LING 1340/2340 Data Science for Linguists, University of Pittsburgh

Go to: LING 1340/2340 home page

Homework 4: Wrangling Big Data on a Supercomputer
This homework carries a total of 50 points.

Let's switch to a more proper venue for the Yelp data -- the CRC's h2p supercomputer cluster. You will reprise what you did for To-Do #11 on your own personal computer, but give it a proper supercomputing treatment.
Part 1: To-Do #11 Redux

Log into your CRC account.
In your home directory, create a new directory called hw4_yelp. This is where you will save all files relating to this assignment.
All Yelp data files have already been loaded to the server. You can find them in /ihome/ling1340-2017f/shared_data/yelp_dataset.
Create the Python script file process_reviews.py in your hw4_yelp directory.
Before you run the script, you should switch into an interactive session. Execute crc-interactive.py -s.
See which Python versions are available: module spider python
Load Anaconda's python3: module load python/anaconda3.5-4.2.0
Verify you are now using the correct python version: which python
You are ready to run the python script! python process_reviews.py /long/path/to/review.json
Hope that didn't take too long. Now run it again, but this time do two things differently:

Time the whole process to find out how long it takes. Simply prefix time in front the whole thing.
Redirect the output to a file named yelp_out.txt. Remember you can do this through >.
So, the new command will look like: time python process_reviews.py filename > yelp_out.txt.

When it's done, look through yelp_out.txt using less to verify the output.
Exit from the interactive shell by executing exit. You should now be back in your login shell.
How are we doing as a group? This was the report generated by crc-usage.pl ling1340-2017f as of 11/9/2017:
Account: ling1340-2017f Total SUs: 10000 Proposal End: 11/02/18 -------------------------------------------------------------------- Cluster: smp -------------------------------------------------------------------- User SUs (CPU Hours) Percent of Total ---------------------- ---------------------- ---------------------- Cluster Total 1 0.0124 als333 0 0.0000 awr14 0 0.0036 ben25 0 0.0000 blh82 0 0.0000 cjl71 0 0.0000 daz53 0 0.0013 juffs 0 0.0000 kak275 0 0.0000 ktl14 0 0.0000 mmj32 0 0.0000 naraehan 0 0.0000 nhl3 0 0.0028 peh40 0 0.0039 rwc27 0 0.0007 --------------------------------------------------------------------

Find out where we are at now. Did we make any dent? Did you contribute?

Part 2: Experiment
You should experiment. Note that we have used up only 1 out of 10,000 available SU (Service Units, == CPU hours). Let's see how much we can use up. You are free to do whatever you want, but I included some suggestions below.

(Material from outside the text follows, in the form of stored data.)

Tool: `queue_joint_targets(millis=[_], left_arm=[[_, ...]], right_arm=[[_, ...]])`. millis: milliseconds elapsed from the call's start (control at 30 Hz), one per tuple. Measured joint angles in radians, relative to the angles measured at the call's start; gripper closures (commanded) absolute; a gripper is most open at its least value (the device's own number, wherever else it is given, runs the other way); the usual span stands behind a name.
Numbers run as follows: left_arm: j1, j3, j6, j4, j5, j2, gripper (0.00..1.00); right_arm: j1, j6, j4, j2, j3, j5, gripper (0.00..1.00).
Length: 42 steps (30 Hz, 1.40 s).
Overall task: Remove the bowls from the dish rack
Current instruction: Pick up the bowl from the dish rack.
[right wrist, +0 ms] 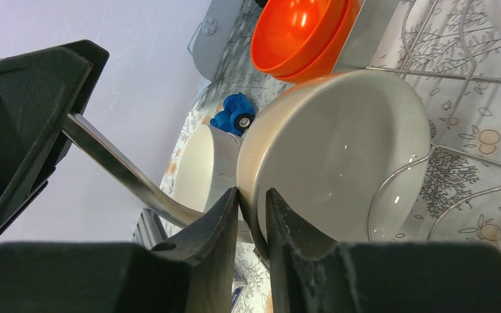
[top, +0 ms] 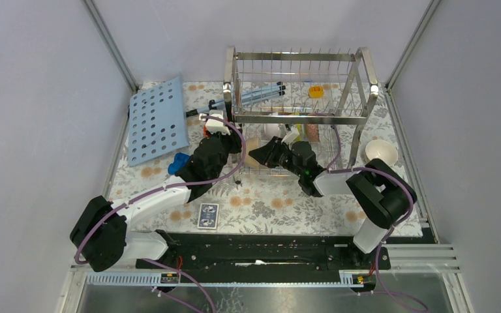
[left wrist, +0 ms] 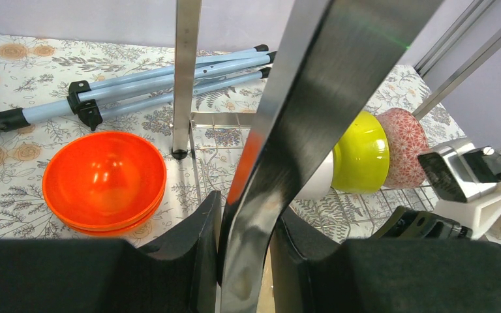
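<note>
Right wrist view, nearest first: the right gripper's (right wrist: 251, 195) jaws were clenched on the rim of a cream bowl (right wrist: 339, 150), which stood on edge on the wire rungs of the dish rack's (top: 300, 120) lower tier. Just past that bowl lay a stack of orange bowls (right wrist: 300, 32), with a blue toy (right wrist: 233, 112) off to one side on the floral tabletop (top: 267, 205).

On the left wrist camera, the left gripper's (left wrist: 246, 205) jaws were grasping a steel upright of the rack. The orange stack sat outside the rack, close to another of its legs. Deeper inside, a yellow-green bowl (left wrist: 362, 153) and a red patterned bowl (left wrist: 404, 147) stood on edge, one against the other. Farther back, a folded light-blue tripod (left wrist: 150, 88) lay flat.

From above, a white bowl (top: 380, 151) rested upright on the tabletop, right of the rack.
</note>
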Motion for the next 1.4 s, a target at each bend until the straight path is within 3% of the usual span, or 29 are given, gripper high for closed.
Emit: queue_joint_targets(millis=[367,1033,1133,1267,1400], left_arm=[[0.001,0.000,0.000,0.000,0.001,0.000,0.95],[0.001,0.000,0.000,0.001,-0.001,0.002,0.95],[-0.002,0.000,-0.001,0.000,0.001,0.002,0.91],[-0.002,0.003,-0.004,-0.004,0.002,0.002,0.80],[-0.004,0.008,-0.009,-0.016,0.004,0.002,0.77]], right_arm=[[-0.030,0.070,0.110,0.067,0.013,-0.066,1.00],[-0.140,0.323,0.305,0.122,-0.048,-0.200,1.00],[-0.148,0.358,0.313,0.122,-0.053,-0.198,1.00],[-0.152,0.388,0.313,0.122,-0.053,-0.196,1.00],[-0.154,0.408,0.315,0.122,-0.058,-0.196,1.00]])
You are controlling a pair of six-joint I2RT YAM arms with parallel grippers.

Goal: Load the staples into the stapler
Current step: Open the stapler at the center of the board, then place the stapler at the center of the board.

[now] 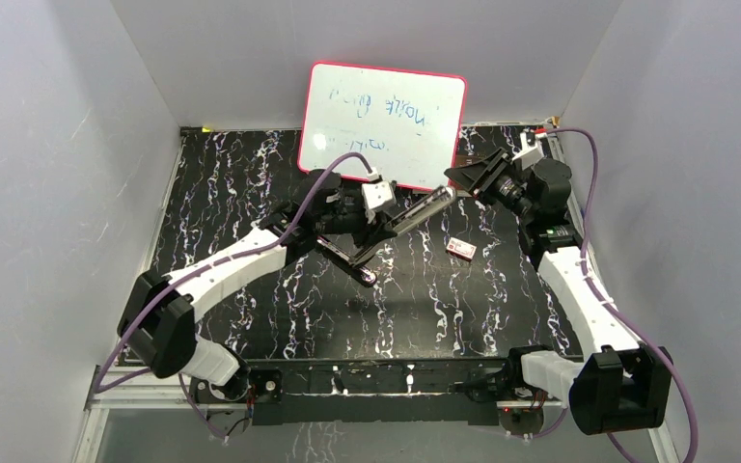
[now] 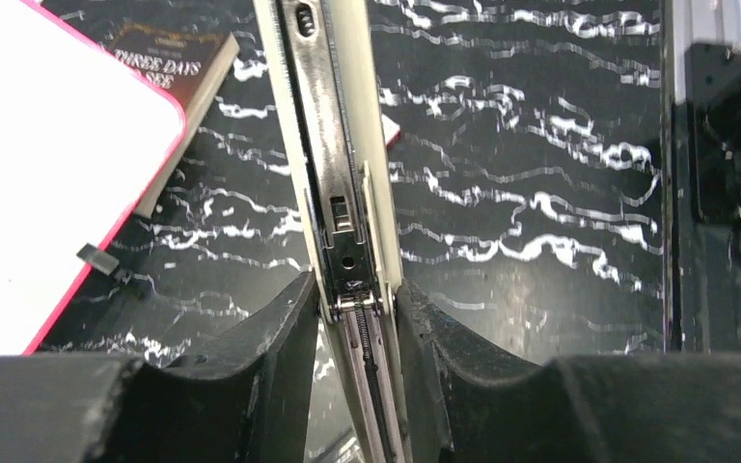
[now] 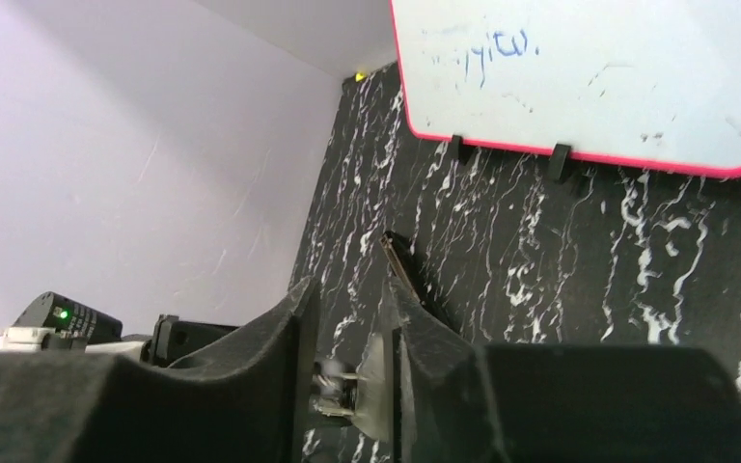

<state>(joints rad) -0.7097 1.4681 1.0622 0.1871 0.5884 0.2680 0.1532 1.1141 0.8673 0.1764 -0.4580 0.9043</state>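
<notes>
Two grippers meet above the middle of the worktop. There the left gripper is clenched on the shiny rail of the stapler, which is hinged open. The right gripper sits at the rail's far tip with a blurred metal bit between its fingers; whether it grips is unclear. Close behind, the whiteboard lines the far edge and partly hides a book. A small white box lies nearby, toward the right edge.

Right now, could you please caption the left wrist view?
Left fingers grip the open stapler by its metal rail.
</notes>
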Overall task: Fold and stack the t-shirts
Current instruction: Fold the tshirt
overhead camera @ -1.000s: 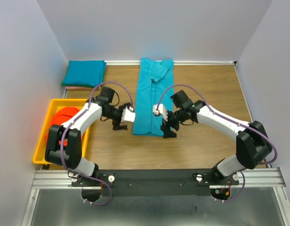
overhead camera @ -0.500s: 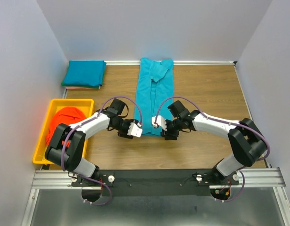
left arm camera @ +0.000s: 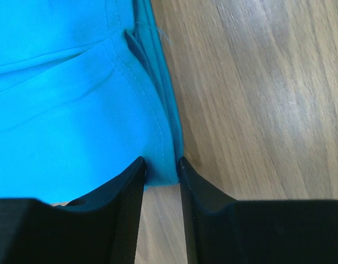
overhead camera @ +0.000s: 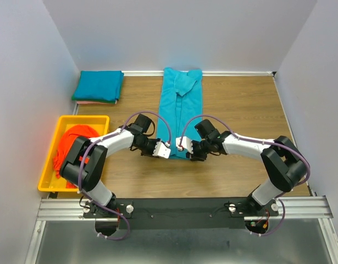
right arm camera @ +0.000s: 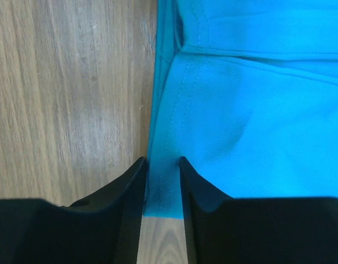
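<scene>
A teal t-shirt [overhead camera: 179,107], folded into a long strip, lies down the middle of the wooden table. Both grippers sit low at its near hem. My left gripper [overhead camera: 166,154] straddles the hem's left corner, my right gripper [overhead camera: 185,149] the right corner. In the left wrist view the teal t-shirt [left arm camera: 75,110] has its corner between the tips of the left gripper [left arm camera: 160,165]. In the right wrist view the teal t-shirt [right arm camera: 256,121] has a strip of hem between the tips of the right gripper [right arm camera: 161,165]. Both pairs of jaws stand narrowed, a finger-wide gap left.
A folded teal t-shirt [overhead camera: 98,85] lies stacked on a pinkish one at the back left corner. A yellow tray [overhead camera: 46,175] at the left edge holds a crumpled orange-red t-shirt [overhead camera: 72,140]. White walls close in on three sides.
Both grippers have come from beside the shirt down to its near hem corners. Their jaws have narrowed around the cloth from wide open.
</scene>
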Motion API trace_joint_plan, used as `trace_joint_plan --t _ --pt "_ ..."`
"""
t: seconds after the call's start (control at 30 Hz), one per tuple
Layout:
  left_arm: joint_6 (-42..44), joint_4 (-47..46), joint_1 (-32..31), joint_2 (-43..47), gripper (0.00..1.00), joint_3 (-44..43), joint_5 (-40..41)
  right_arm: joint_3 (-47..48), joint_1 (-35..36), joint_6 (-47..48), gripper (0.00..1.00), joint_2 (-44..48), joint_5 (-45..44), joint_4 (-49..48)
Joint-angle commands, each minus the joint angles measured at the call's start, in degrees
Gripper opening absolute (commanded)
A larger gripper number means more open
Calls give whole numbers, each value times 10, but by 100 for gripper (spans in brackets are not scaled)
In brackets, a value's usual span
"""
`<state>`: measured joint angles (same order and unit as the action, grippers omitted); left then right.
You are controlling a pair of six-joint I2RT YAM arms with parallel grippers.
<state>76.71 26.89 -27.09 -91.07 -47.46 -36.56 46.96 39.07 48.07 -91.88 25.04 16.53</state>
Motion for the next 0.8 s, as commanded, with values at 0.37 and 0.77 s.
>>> trace_joint_plan --t 0.37,0.77 --pt "13 52 -9 -36 0 -40 32 -51 5 8 1 0 -91 5" --pt "88 256 -31 53 0 -69 -41 -42 43 -66 1 171 -10 144"
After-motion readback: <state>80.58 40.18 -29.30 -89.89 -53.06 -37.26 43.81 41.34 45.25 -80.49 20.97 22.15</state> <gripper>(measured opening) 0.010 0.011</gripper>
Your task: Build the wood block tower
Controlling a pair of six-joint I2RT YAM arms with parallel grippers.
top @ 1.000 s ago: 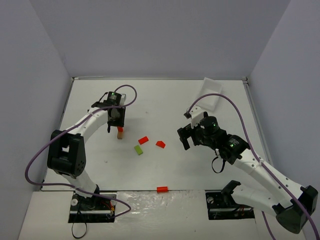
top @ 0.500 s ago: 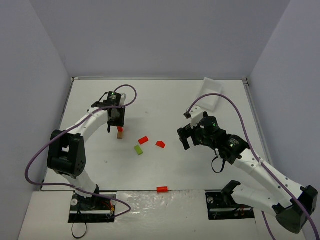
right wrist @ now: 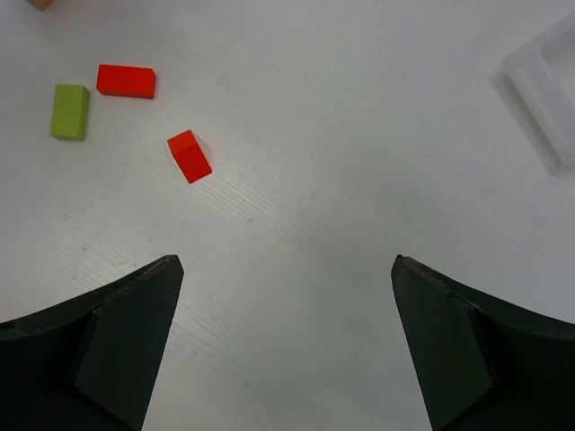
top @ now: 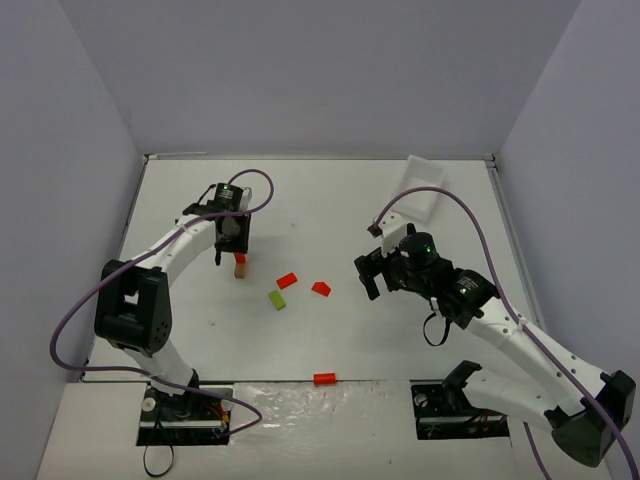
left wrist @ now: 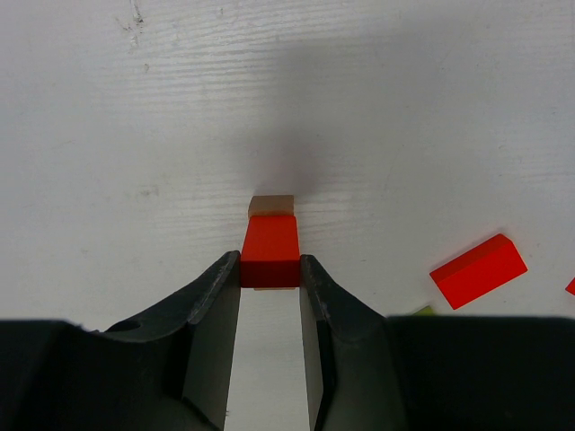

Write another Python script that does something else, potentially more complex.
Jupyter notebook is not available. We'll have to make do with boring-old python scripts.
Pretty much all Python libraries we need should already be on the cluster, including pandas, sklearn and nltk. If you find something that's not on it, let me know, I'll ask Barry.
Suggestion 1. How about average review lengths for 1, 2, 3, 4, and 5 star reviews? Are longer reviews more positive?
Suggestion 2. Distribution of 'horrible' vs. 'scrumptious' in 1, 2, 3, 4, and 5 star reviews?
Suggestion 3. How about some machine learning -- perhaps a classifier that tells 1-star reviews from 5-star reviews? But if you are going that route, the default configuration for interactive session might not be sufficient.

Watch your memory usage. By default, a single CPU core uses up to 20GB of RAM. If your process fails due to memory shortage, you will need to initiate the interactive shell process with more memory: crc-interactive.py -s -b 40 requests 40GB of memory, for example.
Also, if your job takes longer than the default 1 hour, you should start your session with longer hours. For example, crc-interactive.py -s -t 3 requests 3 hours.

The "FOO" principle applies even on a supercomputer: start small. You don't want to find out your script has a bug 30 minutes into a big job! Create a FOO.json in your hw4_yelp directory as a mini version of review.json, maybe containing the first 10,000 lines, and write a script that works on that file. Then, when you are sure your code works and does what it is supposed to do, unleash it on the full review.json file. You can even do this on your laptop and then simply copy over your script.
But how do you copy over a file onto your CRC account anyway? You do it through scp (secure copy). The syntax is
scp your_local_file pittid@h2p.crc.pitt.edu:~
This copies your local file onto your home directory on h2p. An illustration here.
Are you using the Atom editor? I hear that you can edit a file on a remote server. Perhaps an add-on package is needed. I suggest you google "remote edit" and find out!
SUBMISSION: I have read access to your hw4_yelp directory, so that's your submission. It should include process_reviews.py and yelp_out.py. For your experiment portion, include a brief explanation in a readme.txt file.